What’s to stop the administration from repeating its previous threats and trying to hamper the firm’s ability to do legal work, represent clients, and make money? Even short of something as formal as another executive order, the administration has enormous leverage to make life miserable for the firm. And such a scenario will not occur as a one-off isolated incident. The administration’s effort to generate fear and anxiety will be unrelenting. At the same time, the law firms doubtless will think twice about handling either pro bono or full-fee cases that the administration may disfavor.
As Trump’s erstwhile ghostwriter has framed it, surviving in the world for Trump involves “a binary, zero-sum choice” in a “war” in which “you either dominated or you submitted.” Look at the events of the past three months alone. When the Trump administration announced a $400 million funding freeze for Columbia University (from which I graduated in 1984), the school’s administration chose to conciliate. But public concessions have led to still more efforts by the Trump administration to dominate. The latest humiliation is that the administration may seek judicial oversight of Columbia through a consent decree.
The administration’s shift-the-goalposts approach to Columbia should surprise no one. Extensive reporting in 2016 addressed Trump’s business affairs where, among many other things, his tactics reportedly involved “renegotiating deals for dimes on the dollar.” Karp can still take heed.

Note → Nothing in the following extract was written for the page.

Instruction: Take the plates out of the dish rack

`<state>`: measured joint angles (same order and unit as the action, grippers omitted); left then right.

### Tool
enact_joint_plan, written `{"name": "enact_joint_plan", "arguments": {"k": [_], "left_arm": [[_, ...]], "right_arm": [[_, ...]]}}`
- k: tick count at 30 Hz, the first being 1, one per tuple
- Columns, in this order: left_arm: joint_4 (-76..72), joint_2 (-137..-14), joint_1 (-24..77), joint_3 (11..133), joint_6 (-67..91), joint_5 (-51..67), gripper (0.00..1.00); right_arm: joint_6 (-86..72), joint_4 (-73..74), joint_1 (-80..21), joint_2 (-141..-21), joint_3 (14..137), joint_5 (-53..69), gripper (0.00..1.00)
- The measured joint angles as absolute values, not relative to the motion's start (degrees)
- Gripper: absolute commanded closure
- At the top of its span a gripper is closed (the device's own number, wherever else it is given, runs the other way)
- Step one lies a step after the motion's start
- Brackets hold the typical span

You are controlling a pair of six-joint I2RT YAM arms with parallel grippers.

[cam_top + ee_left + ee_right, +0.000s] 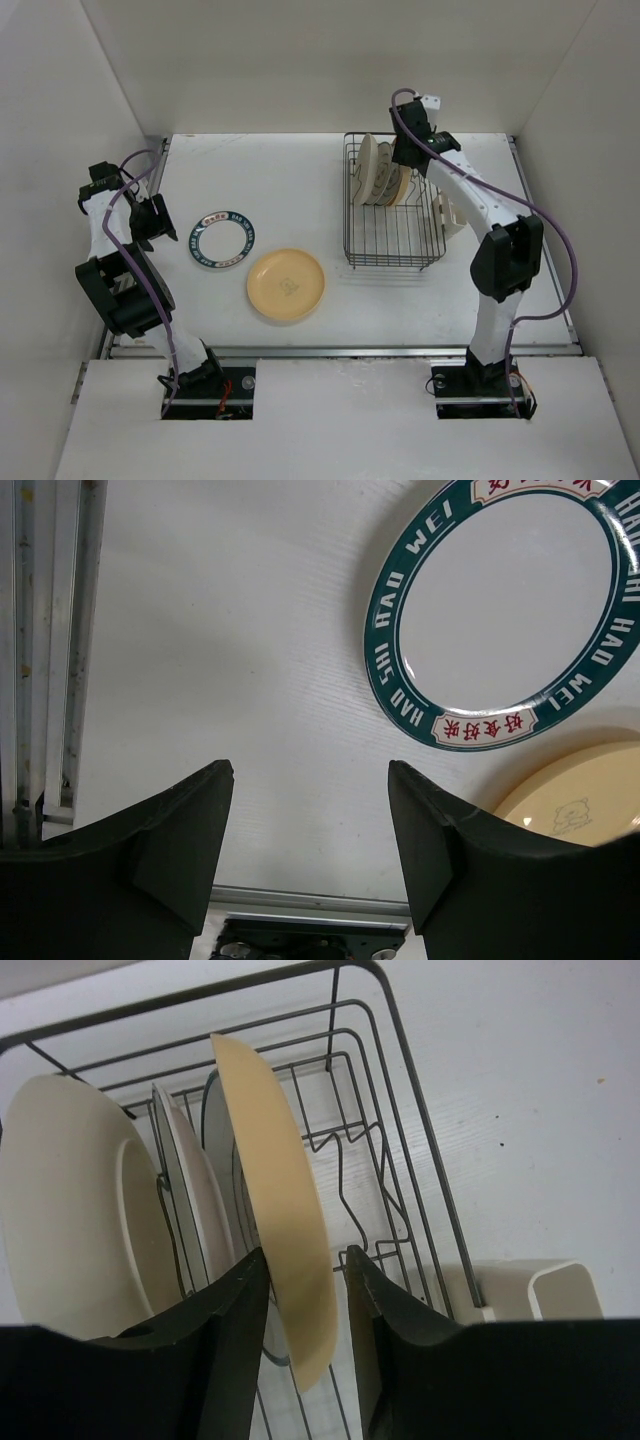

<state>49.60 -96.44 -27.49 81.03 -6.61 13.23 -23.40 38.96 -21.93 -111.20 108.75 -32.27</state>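
**Plate in the balance:** The right gripper (306, 1256) stood astride a yellow-orange plate (275, 1180) racked on edge at the far end of the dish rack (395, 240), which sat toward the table's (250, 630) far right corner. Its jaws were partly closed, one finger close on each face of the plate. Whether they actually clamped it could not be told. The left gripper (310, 770) hung open and empty near the table's left edge, just short of a teal-rimmed plate (505, 610) and a yellow plate (585, 800) already lying flat on the table.

The racked plate leaned in its slot, close beside a cream plate (70, 1210) and a thinner white plate (190, 1190). A lift off the vertical could catch the wire prongs, knock the neighbours or drag the rack. A hold on the smooth rim (the fingers sat near its edge, not its middle) could let the plate swing or slip.

The teal rim read "HAO WEI" and "HAO SHI" in white capitals, with red Chinese characters on white panels. The yellow plate's small centre motif was too faint to read.
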Motion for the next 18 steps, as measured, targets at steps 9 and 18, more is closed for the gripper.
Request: {"name": "enact_joint_plan", "arguments": {"k": [9, 18], "left_arm": [[49.6, -96.47, -27.49, 80.95, -6.61, 13.02, 0.4], [49.58, -96.47, -27.49, 80.47, -6.61, 13.04, 0.4]], "right_arm": [[-21.78, 39.24, -22.46, -113.03, 109.19, -32.56, 0.87], [-20.71, 41.39, -23.53, -114.1, 111.24, -36.51, 1.0]]}}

Perhaps these powerful, capitulating law firms will continue through the years to reach their revenue targets, avoid partner defections, and hire the associates they want. But no evidence suggests that they have reached any finality with the Trump administration. To borrow Trump’s words, the firms may be about to “go through some things.” The equity partners at the firms may emerge with their annual compensation relatively intact. But thanks to their capitulation, others will be worse off.